Description of the task —
Every line below that holds the string "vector" should be copied out.
=== Section Start ===
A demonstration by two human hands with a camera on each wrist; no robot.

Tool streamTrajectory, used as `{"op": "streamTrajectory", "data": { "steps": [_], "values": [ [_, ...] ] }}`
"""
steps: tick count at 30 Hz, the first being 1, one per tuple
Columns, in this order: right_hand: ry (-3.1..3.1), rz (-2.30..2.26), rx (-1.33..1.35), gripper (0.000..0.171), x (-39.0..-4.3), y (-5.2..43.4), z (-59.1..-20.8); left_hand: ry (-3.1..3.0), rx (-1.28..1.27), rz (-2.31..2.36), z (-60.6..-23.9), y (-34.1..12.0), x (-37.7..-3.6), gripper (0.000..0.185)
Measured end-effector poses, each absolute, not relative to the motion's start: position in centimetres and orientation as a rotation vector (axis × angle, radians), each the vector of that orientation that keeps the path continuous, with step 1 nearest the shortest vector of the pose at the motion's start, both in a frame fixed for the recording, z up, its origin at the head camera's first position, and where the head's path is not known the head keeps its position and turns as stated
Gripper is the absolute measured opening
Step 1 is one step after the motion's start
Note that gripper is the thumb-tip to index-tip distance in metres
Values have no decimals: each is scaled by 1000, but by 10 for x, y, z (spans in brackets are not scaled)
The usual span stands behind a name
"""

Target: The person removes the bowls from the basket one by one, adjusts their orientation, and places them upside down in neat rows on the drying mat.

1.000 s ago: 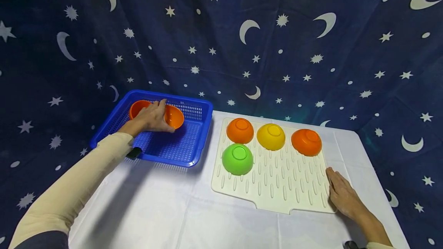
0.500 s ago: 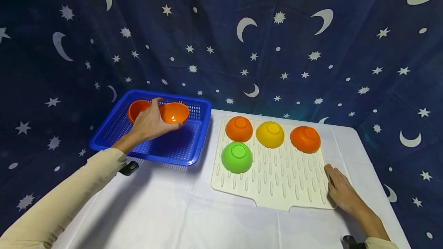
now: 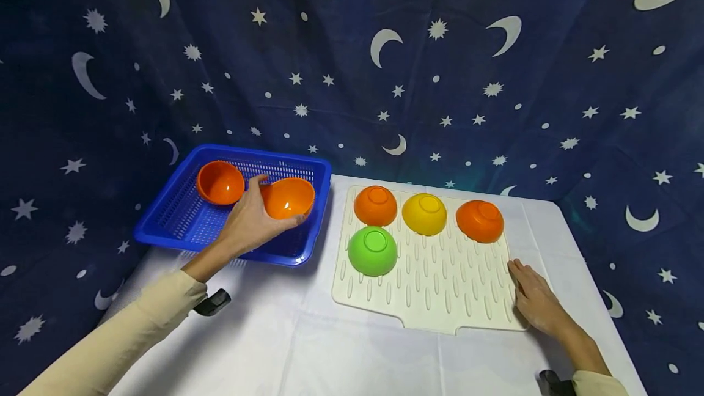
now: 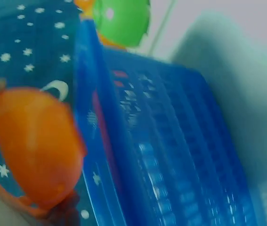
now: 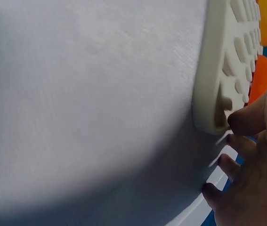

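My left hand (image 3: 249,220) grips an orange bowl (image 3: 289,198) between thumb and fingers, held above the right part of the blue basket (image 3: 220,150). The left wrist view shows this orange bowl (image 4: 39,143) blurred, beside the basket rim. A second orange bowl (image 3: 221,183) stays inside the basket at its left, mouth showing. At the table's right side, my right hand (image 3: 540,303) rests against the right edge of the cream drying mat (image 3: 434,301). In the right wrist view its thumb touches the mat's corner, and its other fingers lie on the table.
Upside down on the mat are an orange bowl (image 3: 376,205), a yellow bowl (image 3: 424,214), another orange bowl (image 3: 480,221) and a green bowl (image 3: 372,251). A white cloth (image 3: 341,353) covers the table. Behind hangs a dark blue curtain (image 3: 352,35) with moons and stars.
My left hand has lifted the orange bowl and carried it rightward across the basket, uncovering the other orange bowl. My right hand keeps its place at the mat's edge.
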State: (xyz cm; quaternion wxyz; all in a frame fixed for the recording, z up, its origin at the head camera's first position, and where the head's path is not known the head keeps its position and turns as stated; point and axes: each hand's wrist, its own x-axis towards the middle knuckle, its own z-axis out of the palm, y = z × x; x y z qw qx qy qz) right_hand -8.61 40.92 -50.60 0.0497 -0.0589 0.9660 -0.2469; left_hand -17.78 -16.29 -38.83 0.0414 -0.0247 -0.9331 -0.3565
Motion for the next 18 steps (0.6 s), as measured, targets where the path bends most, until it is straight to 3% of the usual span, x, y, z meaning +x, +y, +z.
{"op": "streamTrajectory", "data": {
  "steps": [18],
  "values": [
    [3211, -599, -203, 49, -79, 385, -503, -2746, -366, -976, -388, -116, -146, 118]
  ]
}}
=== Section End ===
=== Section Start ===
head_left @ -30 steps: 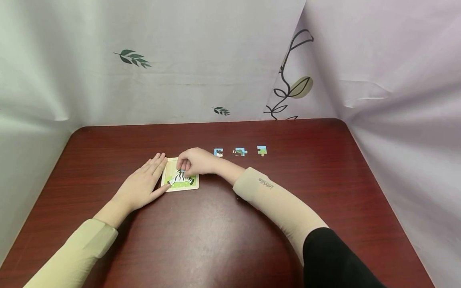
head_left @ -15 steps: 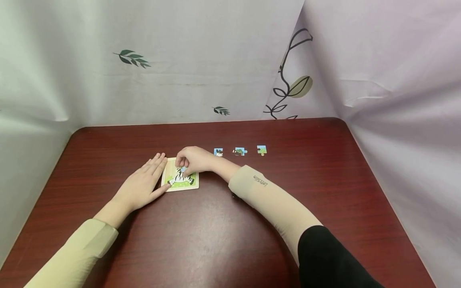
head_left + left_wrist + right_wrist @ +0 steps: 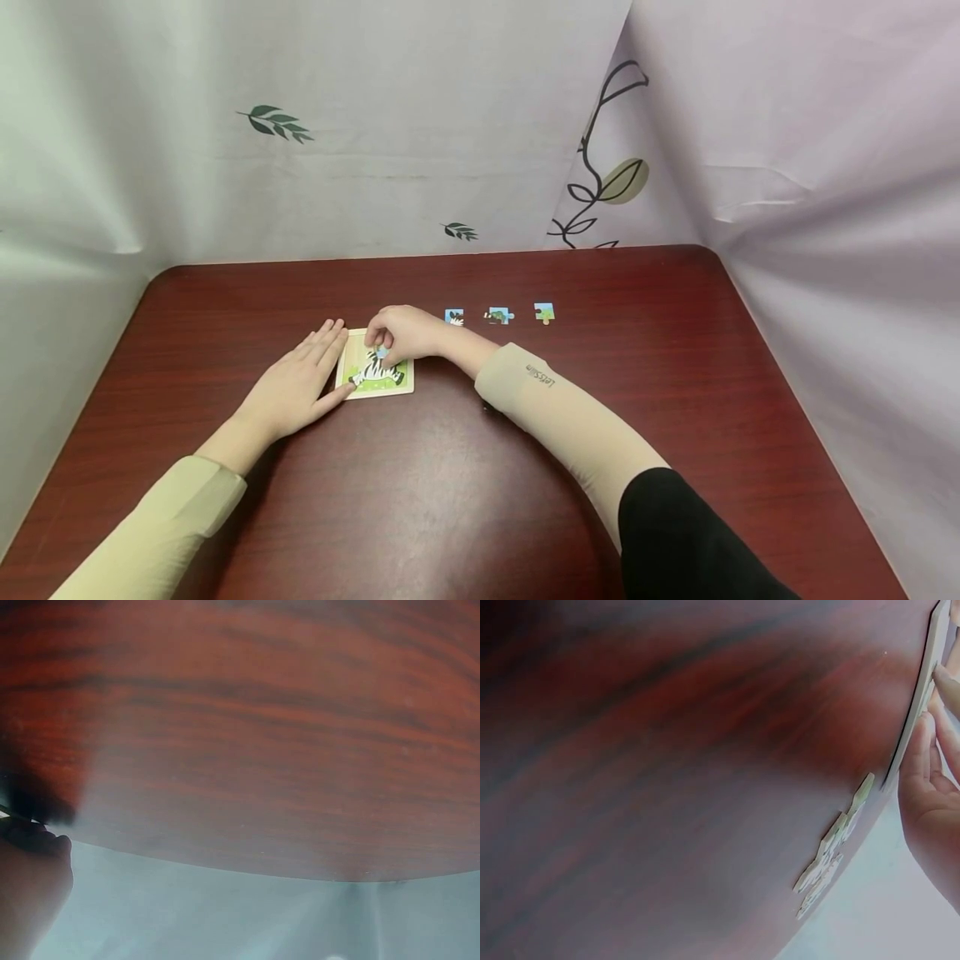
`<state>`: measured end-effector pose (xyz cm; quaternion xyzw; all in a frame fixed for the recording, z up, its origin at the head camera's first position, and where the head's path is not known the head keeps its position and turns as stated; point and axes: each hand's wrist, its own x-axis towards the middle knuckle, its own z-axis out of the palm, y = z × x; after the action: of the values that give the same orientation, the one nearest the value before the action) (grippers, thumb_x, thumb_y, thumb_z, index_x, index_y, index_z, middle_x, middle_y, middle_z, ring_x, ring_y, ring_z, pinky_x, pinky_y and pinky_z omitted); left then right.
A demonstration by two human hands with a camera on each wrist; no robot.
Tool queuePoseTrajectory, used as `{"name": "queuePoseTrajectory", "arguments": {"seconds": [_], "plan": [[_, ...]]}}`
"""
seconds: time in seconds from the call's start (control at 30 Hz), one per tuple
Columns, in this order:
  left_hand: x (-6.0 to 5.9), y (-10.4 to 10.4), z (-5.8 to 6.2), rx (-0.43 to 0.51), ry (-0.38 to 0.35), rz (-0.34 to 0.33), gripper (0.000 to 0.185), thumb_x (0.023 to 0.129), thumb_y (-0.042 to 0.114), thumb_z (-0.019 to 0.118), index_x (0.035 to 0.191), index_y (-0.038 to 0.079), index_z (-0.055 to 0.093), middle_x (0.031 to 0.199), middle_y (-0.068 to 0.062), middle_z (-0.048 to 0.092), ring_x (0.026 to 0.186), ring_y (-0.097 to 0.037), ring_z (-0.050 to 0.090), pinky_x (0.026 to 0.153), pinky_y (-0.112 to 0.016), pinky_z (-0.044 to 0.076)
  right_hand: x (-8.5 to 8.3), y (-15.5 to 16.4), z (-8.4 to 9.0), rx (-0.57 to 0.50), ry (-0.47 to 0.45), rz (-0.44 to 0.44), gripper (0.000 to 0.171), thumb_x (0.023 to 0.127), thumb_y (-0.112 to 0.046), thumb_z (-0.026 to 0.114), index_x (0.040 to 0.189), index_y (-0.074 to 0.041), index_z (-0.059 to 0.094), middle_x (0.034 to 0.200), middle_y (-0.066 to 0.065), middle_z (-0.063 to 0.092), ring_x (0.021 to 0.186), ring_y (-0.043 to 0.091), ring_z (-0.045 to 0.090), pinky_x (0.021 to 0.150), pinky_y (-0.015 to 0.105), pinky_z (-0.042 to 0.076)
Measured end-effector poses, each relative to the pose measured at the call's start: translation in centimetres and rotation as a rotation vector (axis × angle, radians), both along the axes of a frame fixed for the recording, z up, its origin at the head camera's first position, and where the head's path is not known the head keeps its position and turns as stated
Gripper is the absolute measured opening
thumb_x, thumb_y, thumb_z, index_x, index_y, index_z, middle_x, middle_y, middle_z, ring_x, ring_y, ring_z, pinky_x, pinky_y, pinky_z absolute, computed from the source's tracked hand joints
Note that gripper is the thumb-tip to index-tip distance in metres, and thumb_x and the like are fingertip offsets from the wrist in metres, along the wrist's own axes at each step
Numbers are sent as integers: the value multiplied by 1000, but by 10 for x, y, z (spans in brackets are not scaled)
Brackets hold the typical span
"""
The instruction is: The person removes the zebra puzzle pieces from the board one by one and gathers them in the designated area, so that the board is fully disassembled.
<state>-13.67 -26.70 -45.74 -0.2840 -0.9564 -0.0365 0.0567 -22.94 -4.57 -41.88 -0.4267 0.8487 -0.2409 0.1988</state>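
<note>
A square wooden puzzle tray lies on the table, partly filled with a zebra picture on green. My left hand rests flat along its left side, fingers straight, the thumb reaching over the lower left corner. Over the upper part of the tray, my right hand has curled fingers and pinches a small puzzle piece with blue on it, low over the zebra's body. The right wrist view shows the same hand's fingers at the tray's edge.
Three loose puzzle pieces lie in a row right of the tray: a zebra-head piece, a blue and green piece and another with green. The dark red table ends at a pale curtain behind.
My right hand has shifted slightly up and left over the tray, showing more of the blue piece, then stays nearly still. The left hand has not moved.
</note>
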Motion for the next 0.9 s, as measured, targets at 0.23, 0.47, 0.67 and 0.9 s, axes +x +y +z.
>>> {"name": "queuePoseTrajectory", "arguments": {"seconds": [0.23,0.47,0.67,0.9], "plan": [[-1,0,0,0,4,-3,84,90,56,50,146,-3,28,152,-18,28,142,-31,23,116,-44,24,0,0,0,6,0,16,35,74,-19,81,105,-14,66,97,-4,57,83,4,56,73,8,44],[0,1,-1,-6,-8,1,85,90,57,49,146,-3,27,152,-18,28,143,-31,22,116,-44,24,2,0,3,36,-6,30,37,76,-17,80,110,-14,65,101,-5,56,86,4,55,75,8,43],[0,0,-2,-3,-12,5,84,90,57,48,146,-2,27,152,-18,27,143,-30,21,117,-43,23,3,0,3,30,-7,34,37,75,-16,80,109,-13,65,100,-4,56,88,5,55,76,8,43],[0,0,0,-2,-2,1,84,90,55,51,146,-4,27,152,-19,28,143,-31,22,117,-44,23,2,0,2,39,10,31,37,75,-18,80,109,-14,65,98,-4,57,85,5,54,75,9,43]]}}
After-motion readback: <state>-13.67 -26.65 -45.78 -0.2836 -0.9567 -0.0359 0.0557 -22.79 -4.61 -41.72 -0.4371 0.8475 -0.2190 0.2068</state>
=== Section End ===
Exercise solution —
Measured end-effector poses, each absolute, not relative to the motion's start: position in centimetres and orientation as a rotation vector (axis × angle, radians), each the vector of that orientation that keeps the path continuous, with step 1 nearest the shortest vector of the pose at the motion's start, both in a frame fixed for the recording, z up, its origin at the head camera's first position, and where the head's path is not known the head keeps its position and turns as stated
Measured end-effector poses, each relative to the pose measured at the call's start: translation in centimetres and rotation as a rotation vector (axis × angle, radians), both along the axes of a frame fixed for the recording, z up, its origin at the head camera's first position, and where the head's path is not known the head keeps its position and turns as stated

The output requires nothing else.